次の定石外しは、豚の出汁にこだわったということ。これも、実際に料理してみればすぐにわかるのだが、豚、特にとんこつはどれだけ煮込んでもこってりしてくるだけで、味はほとんど出てこない。それで、豚メインの出汁で乾物を使わないというのは非常に難易度が高い。これがただのスープなら問題ないのだが、ラーメンのスープは麺を食べさせるという重要な役割を持っている。乾物なしで豚の出汁だと、麺を食べさせるのは非常に厳しくなる。

もともとアメノオトはレギュラーメニューの醤油味でも、脂は比較的多めのスープで、味がボケるかボケないかのぎりぎりのバランスを取っている。その延長線上で太麺、乾物不使用、豚の三重苦に挑戦している。では、それが功を奏したのか。
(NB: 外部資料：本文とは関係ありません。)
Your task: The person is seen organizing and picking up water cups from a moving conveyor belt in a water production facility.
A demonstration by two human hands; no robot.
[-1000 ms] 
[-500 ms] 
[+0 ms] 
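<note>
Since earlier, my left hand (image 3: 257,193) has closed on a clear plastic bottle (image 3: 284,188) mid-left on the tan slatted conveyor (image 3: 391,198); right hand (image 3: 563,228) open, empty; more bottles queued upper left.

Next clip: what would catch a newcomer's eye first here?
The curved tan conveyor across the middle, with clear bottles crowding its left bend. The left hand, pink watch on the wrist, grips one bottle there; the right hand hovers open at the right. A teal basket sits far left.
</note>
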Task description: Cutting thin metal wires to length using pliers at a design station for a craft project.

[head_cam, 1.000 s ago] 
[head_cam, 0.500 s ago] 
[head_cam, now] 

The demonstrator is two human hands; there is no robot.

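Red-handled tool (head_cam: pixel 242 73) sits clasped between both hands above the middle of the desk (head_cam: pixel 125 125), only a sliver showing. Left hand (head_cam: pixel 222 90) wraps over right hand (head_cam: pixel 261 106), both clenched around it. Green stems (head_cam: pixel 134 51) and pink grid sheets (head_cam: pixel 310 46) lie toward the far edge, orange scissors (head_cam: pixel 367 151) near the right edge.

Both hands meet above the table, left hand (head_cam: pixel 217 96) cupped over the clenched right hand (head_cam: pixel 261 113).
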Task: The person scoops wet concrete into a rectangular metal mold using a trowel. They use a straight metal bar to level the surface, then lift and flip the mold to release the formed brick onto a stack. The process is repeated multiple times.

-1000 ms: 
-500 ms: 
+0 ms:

残念ながら失敗に終わっていたと思う。麺にほとんど味が乗ってこないので、一杯のラーメンを食べ切るのもちょっと苦労した。

実は、アメノオトの限定ラーメンが定石外しだったのはこれが初めてではない。先日食べた鯛ラーメン、レビューでは「好みでない」と書いて逃げたのだが、正直に書けば、魚臭いので敬遠したのである。魚で出汁をとるのは和食では珍しくないけれど、料理人たちはどうやってその魚臭さを軽減するかに知恵を絞ってきたのだと思う。しょうがを使う、血合を取り除く、魚を湯引きするなどはその例である。僕自身、自分でぶり大根を作るときは魚にお湯をかけたあと、日本酒で洗っている。それほどまでに魚臭さは和食の大敵なのだが、アメノオトの鯛ラーメンは魚臭い。これも定石外しである。

こういうのが好きな人もいるだろうが、料理の定石というのは長い時間をかけて集積した先人たちの知恵の結晶である。そこを無視してしまうと、かなりの確率でイマイチな料理ができあがる。僕は豚らーめんは全くおすすめしない。鯛ラーメンは、魚臭さに目をつぶれるなら、味は美味しいと思う。僕はつぶれないのでもう食べない。